On November 20, 2014, the immigrant youth movement encouraged President Obama to take executive action and protect nearly five million people from deportation. I put myself in the line and was arrested; I galvanized our communities to make this our victory.

But that same executive action left so many out, particularly many of my LGBTQ brothers and sisters, leaving them vulnerable to the detention and deportation machine.

It's in these moments when the LGBTQ and immigrant movement must become one to protect our communities. Currently, many of the 34,000 people found daily in immigration detention continue to face abuse and trauma. The most vulnerable amongst these people are LGBTQ individuals, pregnant women and HIV-positive individuals.

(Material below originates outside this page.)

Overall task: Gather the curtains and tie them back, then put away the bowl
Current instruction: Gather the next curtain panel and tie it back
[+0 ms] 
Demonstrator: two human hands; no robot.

These detention centers, many of which are privatized, often operate in isolation and a lack of oversight. They are for-profit institutions that have proven time and again that they are incapable of keeping LGBTQ detainees safe from sexual assault, and against other human rights violations. They put transgender women with the male population, and fail to provide consistent access to life-saving medications. Currently the U.S. Commission on Civil Rights has launched an investigation on these particular claims.
Immigration detention centers have proven themselves to be rogue agencies that operate with little accountability. Their arbitrary demand to deport 400,000 people per year has systematized deportations that purposely criminalize our LGBTQ communities.

The release of one or two detainees out of detention is not enough. We must challenge the system itself. We need solidarity for those in our community, as well as for those who are not undocumented or LGBTQ.
With the Leadership on Immigration Reform Award, the organizers of Creating Change embrace that we are not single-issue people, and that our strength is rooted in the complexity of our identities.

We hope for a day when a border fence or law will no longer separate any of us from our loved ones. I hope for a day when our LGBTQ community is no longer exposed to the tortures of immigration detention. I am undocumented and unafraid, queer and unashamed, and this is our liberation journey.